See also `tagline' quote below from Morowitz' book (minus most of the math symbols) that, to summarise:

"When we encounter such small numbers as" 10-10^11 = 10-100000000000 "no amount of ... arguing about the age of the universe or the size of the system can suffice to make it plausible that such a fluctuation would have occurred ... a number of authors on the origin of life have missed the significance of vanishingly small probabilities. They have assumed that the final probability will be reasonably large by virtue of the size and age of the system. ... this is not so: calculable values of the probability of spontaneous origin are so low that the final probabilities are still vanishingly small" (my emphasis)!

That is because, as Princeton Professor of Biology Harold F. Blum pointed out ~45 years ago, even if all "the proper molecular compounds" were to occur together, "whether on the earth... or elsewhere" then the problem would be to assemble them into a "living machine" in the same way that "an automobile" would not "spring spontaneously from a mixture of all the chemical species from which it is composed" (my emphasis):

"The living machine is clearly not just a mixture of chemicals, yet there seems to be widespread belief that, once the proper molecular compounds were there, life would appear, whether on the earth, on Mars, or elsewhere in the universe.
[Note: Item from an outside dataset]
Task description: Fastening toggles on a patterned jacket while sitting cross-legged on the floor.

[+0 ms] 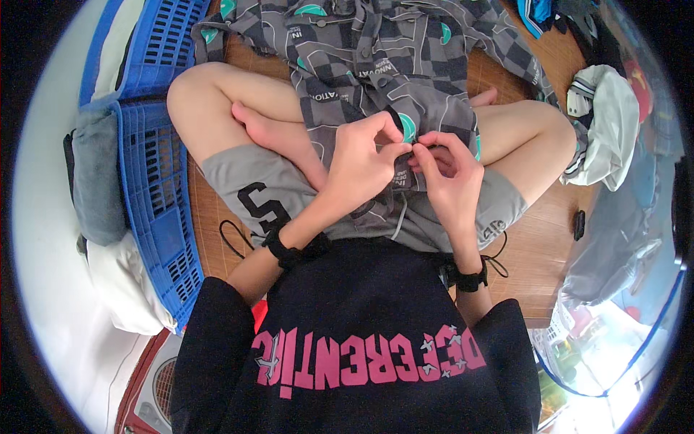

This no more follows, I may point out at the risk of being thought overly facetious, than that an automobile, 1962 model, might spring spontaneously from a mixture of all the chemical species from which it is composed." (Blum, H.F., "Time's Arrow and Evolution," [1951], Harper Torchbooks: New York NY, 1962, p.178G)

So this entire field of astrobiology is based on a collective self-delusion (2Thess. 2:11) that if a truly Earth-like exoplanet is eventually discovered (and none have been yet), that will somehow show that life is common in the Universe and therefore `we are not alone'. It would show no such thing. They would still have to show what that have not been able to show in over a half-century of laboratory experiments, how the "essential ingredient to life as we know it" could, in the absence of intelligent design: 1) all occur together at the same time, same place and in the correct proportions and concentrations; and 2) how they could then self-assemble into a "living machine"!

Previous measurements from Spitzer indicate that HD 189733b is a fiery 1,000 Kelvin (1,340 degrees Fahrenheit) on average. And presumably all such "hot Jupiters" are "not likely to harbor any creatures." So if "hot Jupiters" turn out to be the majority of exoplanets (and not just the majority discovered to date) then the odds would become that much more unfavourable that life existed elsewhere in the Universe.

Ultimately, astronomers hope to use instruments like those on Spitzer to find water on rocky, habitable planets like Earth. The problem is that at those vast distances ("HD 189733b is located 63 light-years away") astronomers can detect only giant planets, like "`hot Jupiters,' which orbit their stars from a distance closer than Mercury is to our sun" that is "at a distance that is 30 times closer than that between the Earth and the sun." The huge difference in size between Jupiter-like and Earth-

[Above: The size of Earth compared to Jupiter, etc, "The Size Of Our World"]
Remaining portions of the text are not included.